HOW TO COMPLETE THIS TASK: Gather every line from the entries below that includes "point".

INFORMATION GIVEN below:

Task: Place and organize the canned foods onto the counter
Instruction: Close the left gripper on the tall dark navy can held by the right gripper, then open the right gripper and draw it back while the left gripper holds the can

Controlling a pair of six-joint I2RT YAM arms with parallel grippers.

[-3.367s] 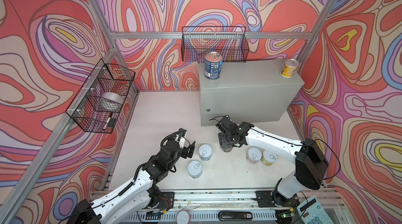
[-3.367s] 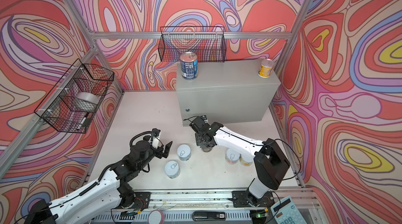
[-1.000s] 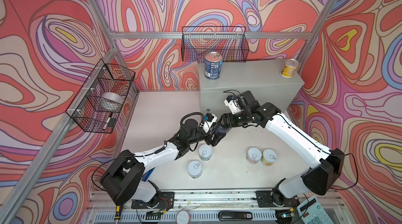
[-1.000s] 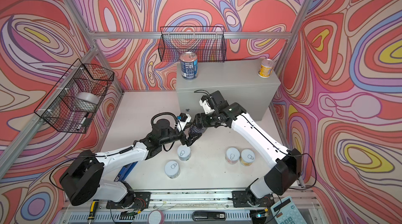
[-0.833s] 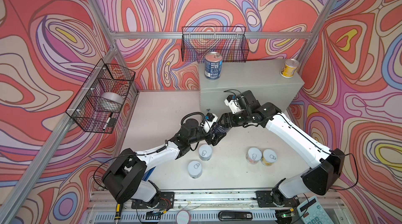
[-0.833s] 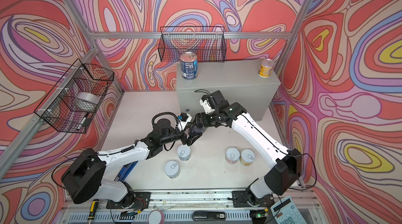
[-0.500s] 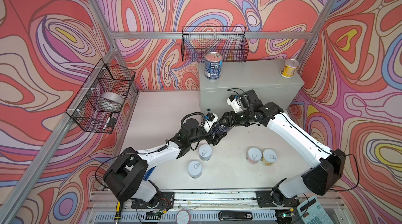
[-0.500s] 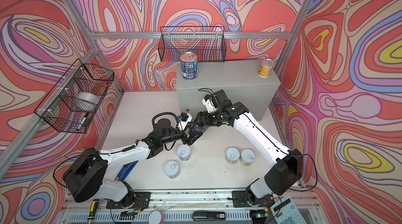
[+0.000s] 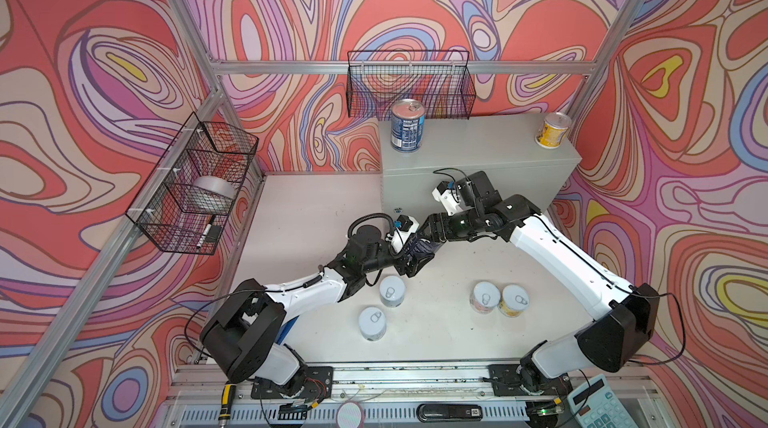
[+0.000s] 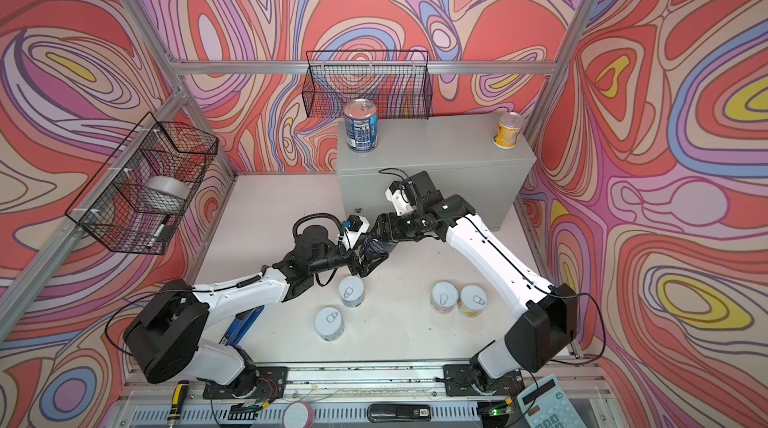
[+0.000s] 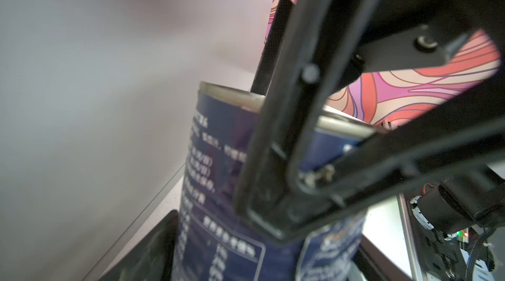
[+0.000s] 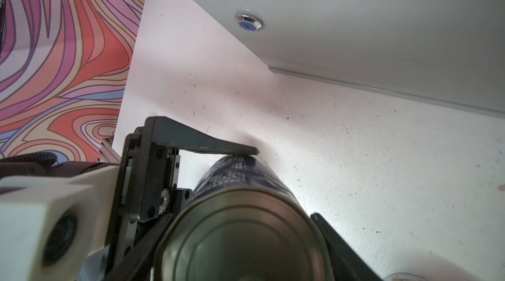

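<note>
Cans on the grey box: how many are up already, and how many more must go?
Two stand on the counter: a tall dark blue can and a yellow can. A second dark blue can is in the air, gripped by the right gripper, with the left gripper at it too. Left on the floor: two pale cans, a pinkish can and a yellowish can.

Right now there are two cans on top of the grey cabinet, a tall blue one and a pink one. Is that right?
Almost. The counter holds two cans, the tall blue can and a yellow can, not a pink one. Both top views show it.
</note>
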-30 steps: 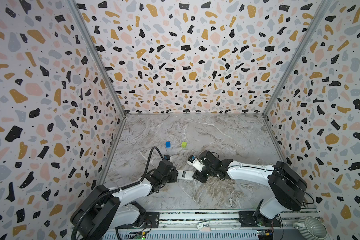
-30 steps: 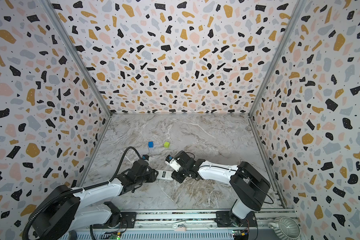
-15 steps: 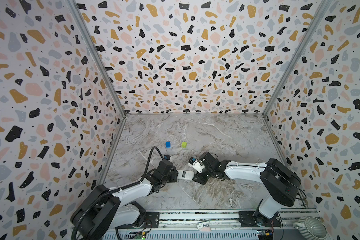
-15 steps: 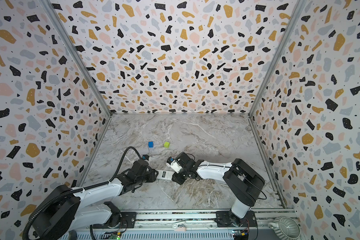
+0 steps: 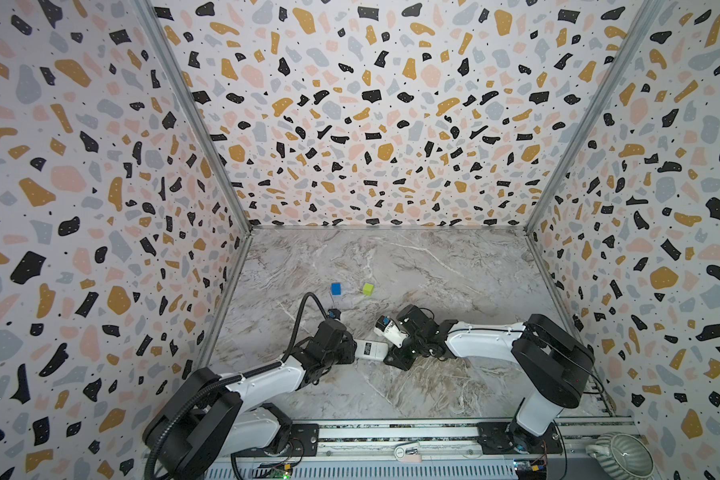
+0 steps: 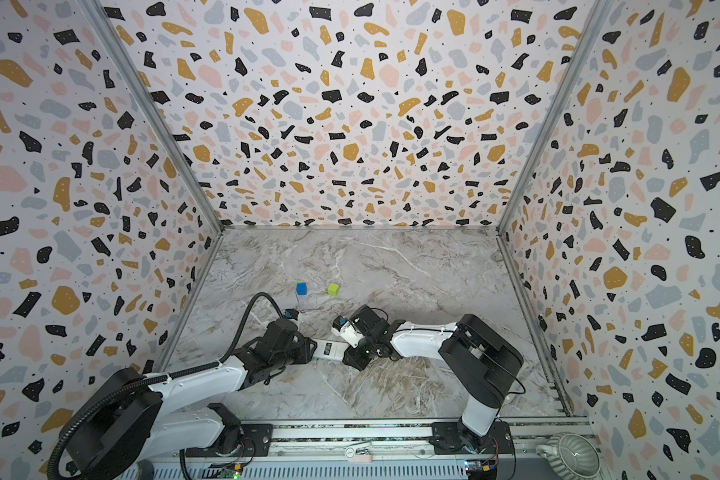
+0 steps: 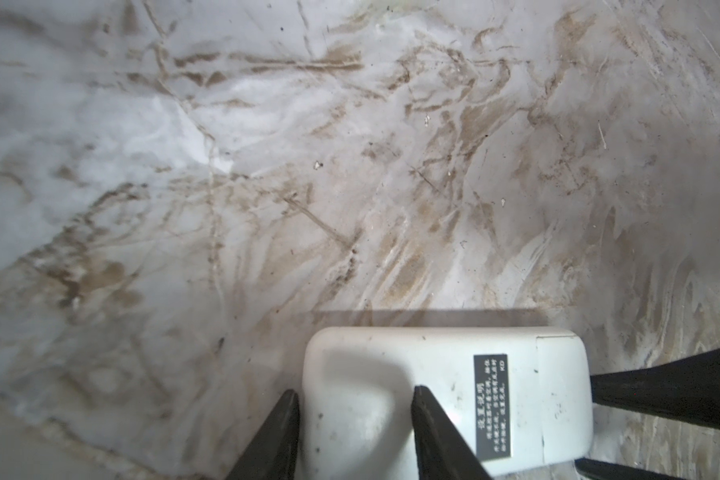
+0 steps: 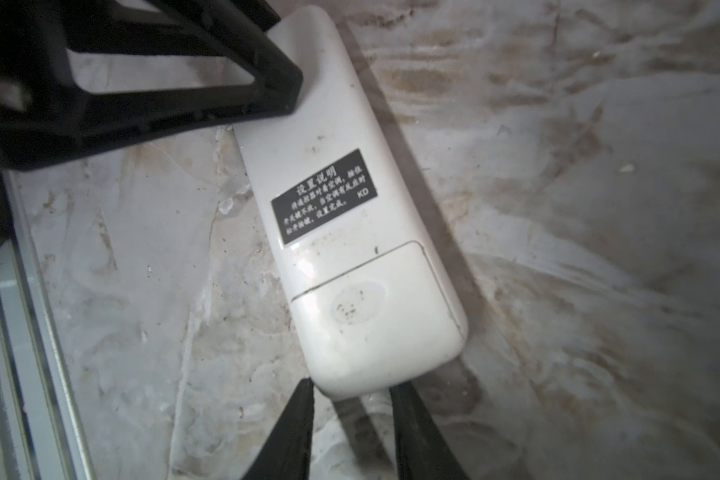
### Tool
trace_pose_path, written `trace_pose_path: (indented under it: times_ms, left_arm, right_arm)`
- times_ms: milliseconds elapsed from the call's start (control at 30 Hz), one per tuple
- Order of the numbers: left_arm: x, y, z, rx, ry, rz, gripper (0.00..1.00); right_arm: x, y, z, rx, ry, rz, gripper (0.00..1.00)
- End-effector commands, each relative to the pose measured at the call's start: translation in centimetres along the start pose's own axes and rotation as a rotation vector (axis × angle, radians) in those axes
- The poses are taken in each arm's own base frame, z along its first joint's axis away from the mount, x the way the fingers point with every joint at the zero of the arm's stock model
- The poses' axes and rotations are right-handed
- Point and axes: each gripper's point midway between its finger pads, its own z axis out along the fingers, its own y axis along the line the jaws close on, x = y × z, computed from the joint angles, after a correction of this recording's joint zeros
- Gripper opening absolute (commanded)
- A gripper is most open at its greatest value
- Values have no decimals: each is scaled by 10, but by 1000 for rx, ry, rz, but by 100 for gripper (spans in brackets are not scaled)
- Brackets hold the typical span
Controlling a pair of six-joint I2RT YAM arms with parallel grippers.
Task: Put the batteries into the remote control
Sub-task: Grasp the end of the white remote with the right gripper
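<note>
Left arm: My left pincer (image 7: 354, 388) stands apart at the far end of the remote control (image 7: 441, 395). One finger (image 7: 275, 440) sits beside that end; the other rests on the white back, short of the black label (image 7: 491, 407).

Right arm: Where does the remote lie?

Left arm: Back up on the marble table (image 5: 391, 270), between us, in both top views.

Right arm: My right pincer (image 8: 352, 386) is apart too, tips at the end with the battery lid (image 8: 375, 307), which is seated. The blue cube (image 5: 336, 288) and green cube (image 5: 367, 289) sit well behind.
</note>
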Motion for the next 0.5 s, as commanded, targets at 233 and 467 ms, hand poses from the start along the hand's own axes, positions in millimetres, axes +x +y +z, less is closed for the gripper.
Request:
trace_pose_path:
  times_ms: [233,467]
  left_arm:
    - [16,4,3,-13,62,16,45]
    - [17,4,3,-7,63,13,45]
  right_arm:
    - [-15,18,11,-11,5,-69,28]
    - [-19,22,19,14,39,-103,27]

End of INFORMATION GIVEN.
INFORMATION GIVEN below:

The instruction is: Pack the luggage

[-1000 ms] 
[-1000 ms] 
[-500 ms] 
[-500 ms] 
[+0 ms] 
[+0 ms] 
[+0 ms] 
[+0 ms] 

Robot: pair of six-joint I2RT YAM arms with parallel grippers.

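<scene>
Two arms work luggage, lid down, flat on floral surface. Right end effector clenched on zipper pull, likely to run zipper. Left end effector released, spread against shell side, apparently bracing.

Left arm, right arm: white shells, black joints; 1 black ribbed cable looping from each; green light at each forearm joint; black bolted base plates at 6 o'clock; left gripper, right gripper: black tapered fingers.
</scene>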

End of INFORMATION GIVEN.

FINISHED EXERCISE:
- The poses are taken in each arm's own base frame, z along its first joint's axis away from the mount, x the way the fingers point with every joint at the zero of the arm's stock model
- Point and axes: each gripper's point midway between its finger pads, its own z axis out along the fingers, its own y axis along the line the jaws close on, x = y × z, computed from the joint angles, after a correction of this recording's joint zeros

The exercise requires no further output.